I read about the mongoloid maternal dna of native people in the Americas, believed to be the descendants of the peoples in the Book of Mormon who had sailed in the great flood to America from the Middle East. But with those dna markers, they couldn’t have descended from the Middle East. I also read about the Book of Abraham that had been translated by Joseph Smith from Egyptian papyri which was still in existence, and how the papyri were later shown to be parts of the Egyptian Book of the Dead, and were not true to JS’s translation. I learned a lot of other things that made me feel vindicated in my lack of belief. I also felt angry and sad because I realized the church had lied to its members. There are good people in the church who are honest in their belief, but as an institution the church distorts the truth in its teachings. I eventually found peace with the anger and hurt I felt, and wrote my resignation letter.  

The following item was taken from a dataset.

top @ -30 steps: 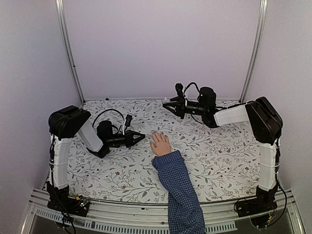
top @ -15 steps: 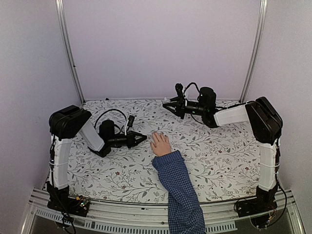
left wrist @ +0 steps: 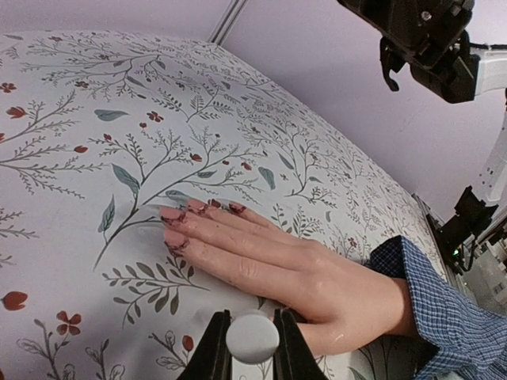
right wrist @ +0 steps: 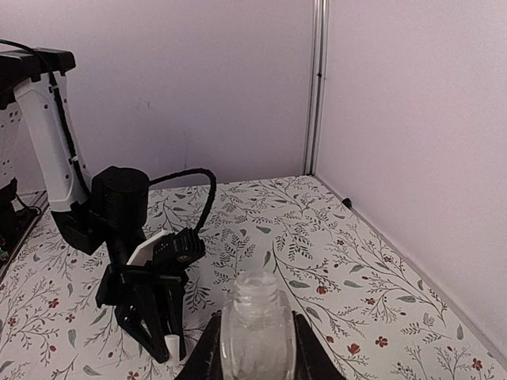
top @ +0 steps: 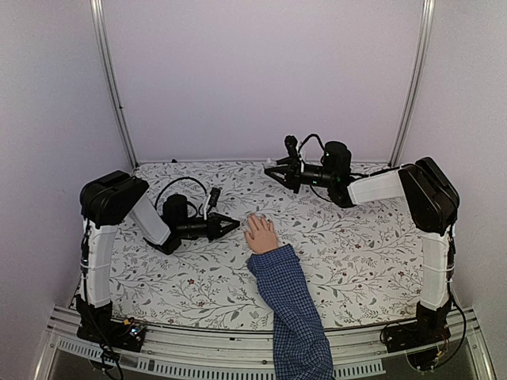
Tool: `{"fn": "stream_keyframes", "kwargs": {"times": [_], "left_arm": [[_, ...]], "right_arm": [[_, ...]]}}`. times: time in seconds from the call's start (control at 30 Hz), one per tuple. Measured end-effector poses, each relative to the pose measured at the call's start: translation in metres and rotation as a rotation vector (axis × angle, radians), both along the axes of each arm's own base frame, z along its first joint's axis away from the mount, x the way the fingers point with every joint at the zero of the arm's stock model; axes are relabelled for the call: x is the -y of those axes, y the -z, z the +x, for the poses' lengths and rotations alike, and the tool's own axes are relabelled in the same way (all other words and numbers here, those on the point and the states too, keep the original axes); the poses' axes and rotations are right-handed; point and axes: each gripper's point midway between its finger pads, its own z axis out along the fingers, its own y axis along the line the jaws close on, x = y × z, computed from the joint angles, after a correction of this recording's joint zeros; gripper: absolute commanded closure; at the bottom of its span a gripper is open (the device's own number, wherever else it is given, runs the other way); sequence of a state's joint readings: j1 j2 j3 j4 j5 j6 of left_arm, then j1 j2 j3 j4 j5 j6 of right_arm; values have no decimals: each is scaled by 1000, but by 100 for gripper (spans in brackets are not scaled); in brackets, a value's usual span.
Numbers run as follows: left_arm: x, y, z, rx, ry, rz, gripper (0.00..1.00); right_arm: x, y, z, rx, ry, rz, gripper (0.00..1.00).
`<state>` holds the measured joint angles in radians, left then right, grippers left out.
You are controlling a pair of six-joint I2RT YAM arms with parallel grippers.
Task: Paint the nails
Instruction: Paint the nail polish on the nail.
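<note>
Nails [left wrist: 173,215] sit at the tips of a pale hand [left wrist: 273,273] that lies flat, palm down, on the floral desk [left wrist: 71,142], just left of centre in the left wrist frame. They carry dark reddish patches that look uneven, some of it reaching the skin. A blue checked sleeve [left wrist: 444,309] runs off to the lower right. In the top view the hand is at mid-frame, tips pointing up and slightly left.

Left fingers [left wrist: 215,352], at the bottom edge of that frame, are narrow and clamped on a white round cap [left wrist: 252,338], probably the brush handle. The bristles are hidden below it. In the top view these fingers are just beside the hand on its left, not touching it.

Right fingers [right wrist: 207,352] are closed on a clear bottle [right wrist: 255,324], held upright in the air well apart from the hand, in the upper middle of the top view. Its neck looks uncapped.

The step in hand appears to be the painting itself, between strokes, with colour on several nails but none neatly covered. The next move calls for bringing the brush low over one patchy nail. It should then be drawn lightly from base to tip, keeping off the skin. If the brush is dry, it first needs a dip at the bottle.
</note>
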<state>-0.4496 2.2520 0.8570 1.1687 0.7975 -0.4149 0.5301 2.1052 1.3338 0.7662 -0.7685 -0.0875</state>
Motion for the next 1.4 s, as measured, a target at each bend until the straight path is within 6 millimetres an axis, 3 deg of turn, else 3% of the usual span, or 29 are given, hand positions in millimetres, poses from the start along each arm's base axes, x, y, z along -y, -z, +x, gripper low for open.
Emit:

It’s now been a dozen years or so since my resignation from the Mormon church, and my feelings on god and the truth of existence has evolved in a way that is remarkably full circle. As today’s Inktober alludes, I am now a believer in God, though my concepts of God have a different nuance from my erstwhile Mormon concept. Yet there are truths in most spiritual traditions of the world and the Mormon church is no exception. We’ll go more into bullet point one to explore the concept of ancient aliens as progenitors of humanity at another time, it’s all fascinating stuff once you get past that one guy’s crazy hair and his not saying it’s aliens, but aliens memes. But if you study the creation and development stories of the world, you will find they share a number of striking similarities and make the most sense when cast through the lens of aliens. This is my concept of god in the sense of what physically and evolutionarily created humans.

Bullet point 2 is my spiritual concept of god that I’ve suggested in previous Inktober posts, and it’s the more important concept of God to focus on.  God is you, me, and everything we see in the universe. Matter is energy, and consciousness is the force that moves it all. All is vibration. All is mind. Once you begin to realize that, you begin to see that the petty differences that we let divide us as a humanity are illogical. When we hurt others, we hurt ourselves. When we heal others, we heal ourselves. So let’s create the loving world we want by living it and practicing understanding and forgiveness of ourselves and others. All it takes is love. Wishing you all peace, love, and healing along your own path, and may we find it together.